E coloque as amostras a 4 graus celsius por 15 minutos protegidas da luz. No final da incubação, lave as amostras com um mililitro de PBS por tubo e centrífuga. Suspenda-as demais as pelotas no volume apropriado de streptavidina por tubo.
Após o vórtice para misturar, incubar as amostras por 10 minutos a quatro graus celsius protegidos da luz. E lave as células com um mililitro de PBS por tubo, como demonstrado. Depois de descartar os supernantes, suspenda as pelotas em 300 microliters de FACS BL frescos por tubo.
E rotule cada amostra com cinco microliters de 7-AAD. Em seguida, armazene as amostras a quatro graus celsius protegidos da luz até a análise citofluormétrica. O método de homogeneização produz um maior rendimento celular do cérebro e da medula espinhal no geral, mas a maioria das células recuperadas estão tipicamente mortas, resultando apenas em 14% curados de células viáveis do cérebro, e aproximadamente 10% curados da medula espinhal.

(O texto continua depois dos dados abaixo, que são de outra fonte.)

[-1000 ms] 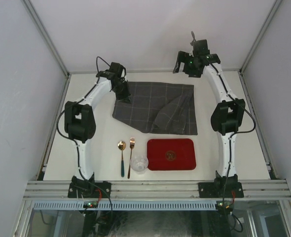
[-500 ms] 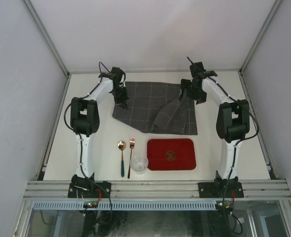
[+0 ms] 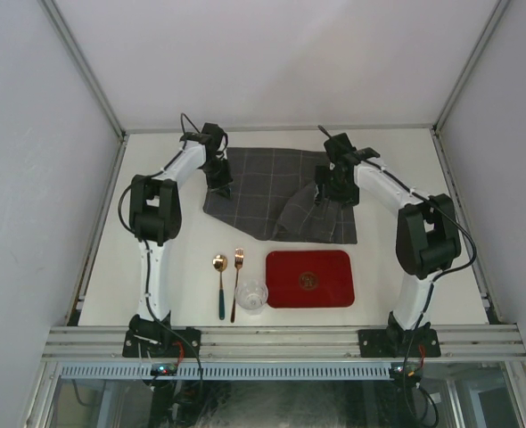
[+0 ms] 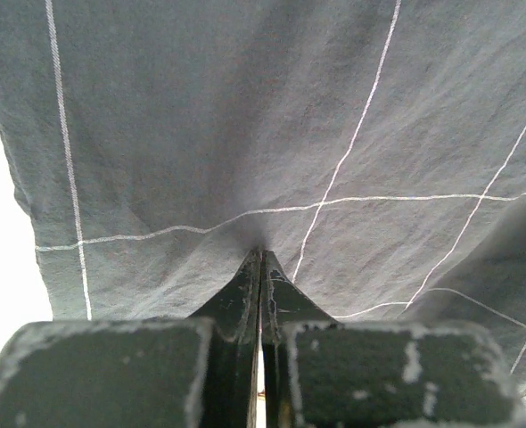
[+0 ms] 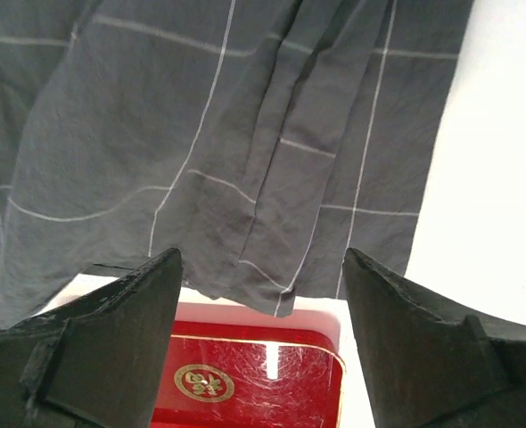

Em contrapartida, o método de digestão papain resulta em uma melhor preservação geral da viabilidade celular. A análise das suspensões de células cerebrais e medulares com uma citometria bi-fluxo de nove cores, revela a presença de CD45+CD11b+microglia, e macrófagos. E cd45+CD11b-linfócitos em ambos os tecidos.
As populações de células CD45 podem então ser discriminadas de acordo com sua positividade para marcadores de astrocito, ou oligodendrocyte, ou expressão de marcador de superfície ferional e endotelial. Utilizando o método de homogeneização, entre 32 a 38% das células viáveis são de origem hematopoiética. Enquanto o método de digestão enzimática resulta na aquisição de uma fração muito grande de células CD45 não hematopoiéticas.
Notavelmente, CD45+CD11b+microglia e macrófagos representam a fração celular viável mais abundante com o método de homogeneização. O método de digestão, no entanto, produz uma representação mais heterogênea de tipos celulares, incluindo astrócitos, oligodendrócitos, células endoteliais e neurônios. Este protocolo é versátil e pode ser explorado para várias aplicações a jusante, como quantificação ou isolamento de subpopulações de células específicas, cultura primária ou análise bioquímica ou sequenciamento de RNA.
Implementamos este protocolo para avaliar a expressão genética e assinaturas funcionais de diferentes populações de SNC durante essa progressão, ou após o tratamento em um modelo de camundongos de esclerose lateral endotrófica.